• **What you will do**
All the entries, exactly as they read, must be written out again.

• **Input material**
===
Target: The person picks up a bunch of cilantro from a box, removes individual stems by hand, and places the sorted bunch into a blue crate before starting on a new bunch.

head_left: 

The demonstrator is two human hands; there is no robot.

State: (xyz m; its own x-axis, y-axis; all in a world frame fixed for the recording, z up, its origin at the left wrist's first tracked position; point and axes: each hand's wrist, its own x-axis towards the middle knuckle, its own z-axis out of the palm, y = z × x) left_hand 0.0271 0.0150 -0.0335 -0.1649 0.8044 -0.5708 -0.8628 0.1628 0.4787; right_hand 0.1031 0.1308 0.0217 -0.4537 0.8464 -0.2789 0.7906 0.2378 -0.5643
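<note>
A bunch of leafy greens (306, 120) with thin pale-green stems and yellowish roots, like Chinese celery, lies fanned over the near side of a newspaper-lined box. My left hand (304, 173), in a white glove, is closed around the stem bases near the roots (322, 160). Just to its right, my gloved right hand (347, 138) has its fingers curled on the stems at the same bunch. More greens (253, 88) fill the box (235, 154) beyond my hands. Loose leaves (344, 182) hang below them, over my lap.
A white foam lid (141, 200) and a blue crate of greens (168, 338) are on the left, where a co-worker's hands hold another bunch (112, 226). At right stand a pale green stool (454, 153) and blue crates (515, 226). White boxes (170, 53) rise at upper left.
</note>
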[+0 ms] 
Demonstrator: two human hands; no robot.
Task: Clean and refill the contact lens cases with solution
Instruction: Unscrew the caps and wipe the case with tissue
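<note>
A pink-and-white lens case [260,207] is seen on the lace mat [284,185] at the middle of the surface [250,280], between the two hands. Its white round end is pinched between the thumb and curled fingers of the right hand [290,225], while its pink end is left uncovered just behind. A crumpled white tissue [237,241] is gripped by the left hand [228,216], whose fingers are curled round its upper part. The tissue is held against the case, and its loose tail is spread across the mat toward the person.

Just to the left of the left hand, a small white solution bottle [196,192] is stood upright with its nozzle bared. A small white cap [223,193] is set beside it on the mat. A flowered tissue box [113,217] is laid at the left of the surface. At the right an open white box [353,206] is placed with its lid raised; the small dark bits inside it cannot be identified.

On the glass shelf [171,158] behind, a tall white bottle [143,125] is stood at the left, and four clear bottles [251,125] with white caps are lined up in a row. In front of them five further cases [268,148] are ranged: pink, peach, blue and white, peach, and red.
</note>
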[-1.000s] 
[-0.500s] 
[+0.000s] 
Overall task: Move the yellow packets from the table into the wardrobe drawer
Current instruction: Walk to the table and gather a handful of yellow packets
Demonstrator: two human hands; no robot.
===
• **Result for this exercise**
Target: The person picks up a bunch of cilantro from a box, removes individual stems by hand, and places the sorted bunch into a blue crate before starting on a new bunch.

head_left: 

The demonstrator is two human hands; there is no robot.

State: (xyz m; its own x-axis, y-axis; all in a world frame fixed for the recording, z up, its origin at the left wrist's first tracked position; point and axes: each hand's wrist, its own x-axis towards the middle knuckle, its own z-axis out of the palm, y = z × x) left_hand 0.0271 0.0150 -0.0335 -0.1649 0.8044 -0.5708 -0.8628 0.1628 0.4787; right_hand 0.1031 0.1308 0.0217 -0.4537 0.8464 -0.2789 0.7906 0.2378 -0.5643
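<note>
A bunch of leafy greens (306, 120) with thin pale-green stems and yellowish roots, like Chinese celery, lies fanned over the near side of a newspaper-lined box. My left hand (304, 173), in a white glove, is closed around the stem bases near the roots (322, 160). Just to its right, my gloved right hand (347, 138) has its fingers curled on the stems at the same bunch. More greens (253, 88) fill the box (235, 154) beyond my hands. Loose leaves (344, 182) hang below them, over my lap.
A white foam lid (141, 200) and a blue crate of greens (168, 338) are on the left, where a co-worker's hands hold another bunch (112, 226). At right stand a pale green stool (454, 153) and blue crates (515, 226). White boxes (170, 53) rise at upper left.
</note>
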[+0 ms] 
Demonstrator: two human hands; no robot.
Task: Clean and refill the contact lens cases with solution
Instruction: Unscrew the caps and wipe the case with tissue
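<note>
A pink-and-white lens case [260,207] is seen on the lace mat [284,185] at the middle of the surface [250,280], between the two hands. Its white round end is pinched between the thumb and curled fingers of the right hand [290,225], while its pink end is left uncovered just behind. A crumpled white tissue [237,241] is gripped by the left hand [228,216], whose fingers are curled round its upper part. The tissue is held against the case, and its loose tail is spread across the mat toward the person.

Just to the left of the left hand, a small white solution bottle [196,192] is stood upright with its nozzle bared. A small white cap [223,193] is set beside it on the mat. A flowered tissue box [113,217] is laid at the left of the surface. At the right an open white box [353,206] is placed with its lid raised; the small dark bits inside it cannot be identified.

On the glass shelf [171,158] behind, a tall white bottle [143,125] is stood at the left, and four clear bottles [251,125] with white caps are lined up in a row. In front of them five further cases [268,148] are ranged: pink, peach, blue and white, peach, and red.
</note>
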[-1.000s] 
[-0.500s] 
[+0.000s] 
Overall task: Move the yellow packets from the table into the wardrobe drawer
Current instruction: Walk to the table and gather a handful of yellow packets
Demonstrator: two human hands; no robot.

The output contains nothing further.